• **AIM OF THE EXERCISE**
Give the entries below again, word for word, and leave out the images.

• **SOURCE DATA**

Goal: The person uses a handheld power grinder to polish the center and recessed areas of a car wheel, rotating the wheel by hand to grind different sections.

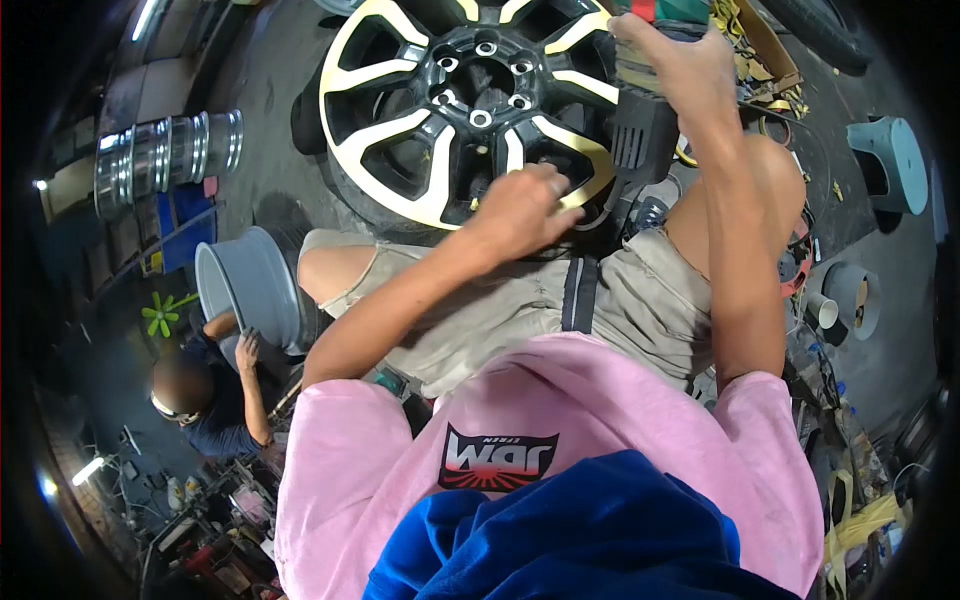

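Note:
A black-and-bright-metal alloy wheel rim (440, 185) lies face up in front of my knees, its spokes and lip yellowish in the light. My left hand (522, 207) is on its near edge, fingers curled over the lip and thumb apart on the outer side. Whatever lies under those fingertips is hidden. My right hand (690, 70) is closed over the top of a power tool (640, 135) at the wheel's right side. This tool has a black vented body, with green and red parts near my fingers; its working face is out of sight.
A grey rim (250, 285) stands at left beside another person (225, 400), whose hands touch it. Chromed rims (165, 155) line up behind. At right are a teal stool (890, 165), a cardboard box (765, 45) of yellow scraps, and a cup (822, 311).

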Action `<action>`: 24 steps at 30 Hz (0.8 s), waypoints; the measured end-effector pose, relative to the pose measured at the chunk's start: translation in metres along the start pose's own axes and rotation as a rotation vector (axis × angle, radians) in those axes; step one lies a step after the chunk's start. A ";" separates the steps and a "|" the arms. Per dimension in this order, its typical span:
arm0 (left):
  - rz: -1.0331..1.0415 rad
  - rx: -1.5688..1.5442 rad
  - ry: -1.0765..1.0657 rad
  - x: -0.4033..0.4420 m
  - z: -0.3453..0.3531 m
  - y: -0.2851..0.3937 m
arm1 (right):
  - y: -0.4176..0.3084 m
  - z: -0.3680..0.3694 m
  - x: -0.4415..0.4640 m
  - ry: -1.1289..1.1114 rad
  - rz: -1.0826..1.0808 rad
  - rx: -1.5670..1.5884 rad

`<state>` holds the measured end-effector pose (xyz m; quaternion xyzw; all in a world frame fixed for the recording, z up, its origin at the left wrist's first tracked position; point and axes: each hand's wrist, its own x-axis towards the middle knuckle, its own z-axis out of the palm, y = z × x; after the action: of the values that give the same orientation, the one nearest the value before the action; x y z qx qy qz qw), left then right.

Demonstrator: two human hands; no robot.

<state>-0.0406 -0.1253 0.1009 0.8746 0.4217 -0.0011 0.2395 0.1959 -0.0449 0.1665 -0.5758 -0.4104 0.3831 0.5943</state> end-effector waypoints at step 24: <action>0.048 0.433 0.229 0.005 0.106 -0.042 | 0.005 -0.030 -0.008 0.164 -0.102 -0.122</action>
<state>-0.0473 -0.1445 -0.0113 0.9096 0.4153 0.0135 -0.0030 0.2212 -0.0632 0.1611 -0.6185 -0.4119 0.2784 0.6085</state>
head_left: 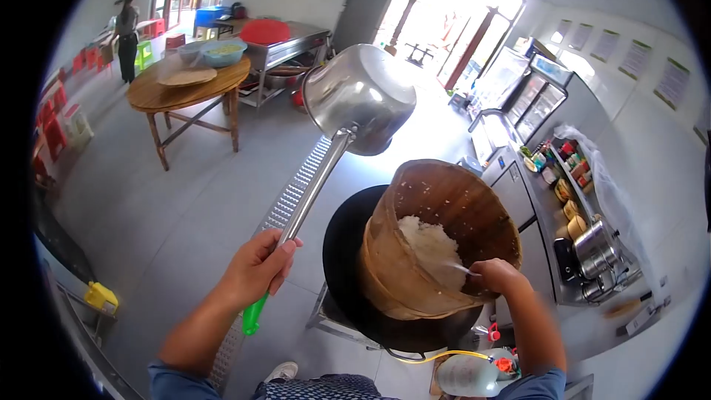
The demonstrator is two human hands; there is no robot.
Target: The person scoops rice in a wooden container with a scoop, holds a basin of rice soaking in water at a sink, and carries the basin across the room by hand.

• **SOLVED EXERCISE**
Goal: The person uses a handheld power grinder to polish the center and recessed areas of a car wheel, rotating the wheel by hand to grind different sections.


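Note:
A black-and-bright-metal alloy wheel rim (440, 185) lies face up in front of my knees, its spokes and lip yellowish in the light. My left hand (522, 207) is on its near edge, fingers curled over the lip and thumb apart on the outer side. Whatever lies under those fingertips is hidden. My right hand (690, 70) is closed over the top of a power tool (640, 135) at the wheel's right side. This tool has a black vented body, with green and red parts near my fingers; its working face is out of sight.
A grey rim (250, 285) stands at left beside another person (225, 400), whose hands touch it. Chromed rims (165, 155) line up behind. At right are a teal stool (890, 165), a cardboard box (765, 45) of yellow scraps, and a cup (822, 311).
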
Action `<action>`: 24 steps at 30 Hz (0.8 s), waypoints; the measured end-effector pose, relative to the pose measured at the chunk's start: translation in metres along the start pose's own axes and rotation as a rotation vector (axis × angle, radians) in those axes; step one lies a step after the chunk's start. A ";" separates the steps and a "|" the arms. Per dimension in this order, its typical span:
arm0 (left):
  - rz: -1.0331..1.0415 rad
  - rx: -1.5688..1.5442 rad
  - ry: -1.0765..1.0657 rad
  - x: -0.4033..0.4420 m
  - z: -0.3453..0.3531 m
  - y: -0.2851..0.3937 m
arm1 (right):
  - y: -0.4176..0.3084 m
  - z: -0.3680..0.3694 m
  - x: -0.4415..0.4640 m
  - ry: -1.1289..1.1114 rad
  - rz: -1.0826..1.0808 rad
  - rx: -1.5670..1.5884 rad

`<state>` holds the measured end-effector pose (xyz m; quaternion xyzw; all in a world frame fixed for the recording, z up, its origin at the left wrist's first tracked position; point and axes: each hand's wrist, its own x-axis towards the middle knuckle, its own z-axis out of the palm, y = z × x; after the action: of the values that give the same orientation, the one nearest the value before the action; x y z qx qy qz qw), left then right.

Demonstrator: two human hands; no robot.

<state>-0.0406 -0.1253 0.1009 0.8746 0.4217 -0.0011 0.2395 0.1959 -0.0449 0.1665 -0.5758 -0.4104 0.3831 0.5943</state> end-effector waypoints at step 24: <action>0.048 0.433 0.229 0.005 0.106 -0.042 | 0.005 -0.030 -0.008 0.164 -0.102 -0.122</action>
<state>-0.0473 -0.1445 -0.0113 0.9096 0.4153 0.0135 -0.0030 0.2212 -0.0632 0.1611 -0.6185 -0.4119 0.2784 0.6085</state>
head_left: 
The demonstrator is two human hands; there is no robot.
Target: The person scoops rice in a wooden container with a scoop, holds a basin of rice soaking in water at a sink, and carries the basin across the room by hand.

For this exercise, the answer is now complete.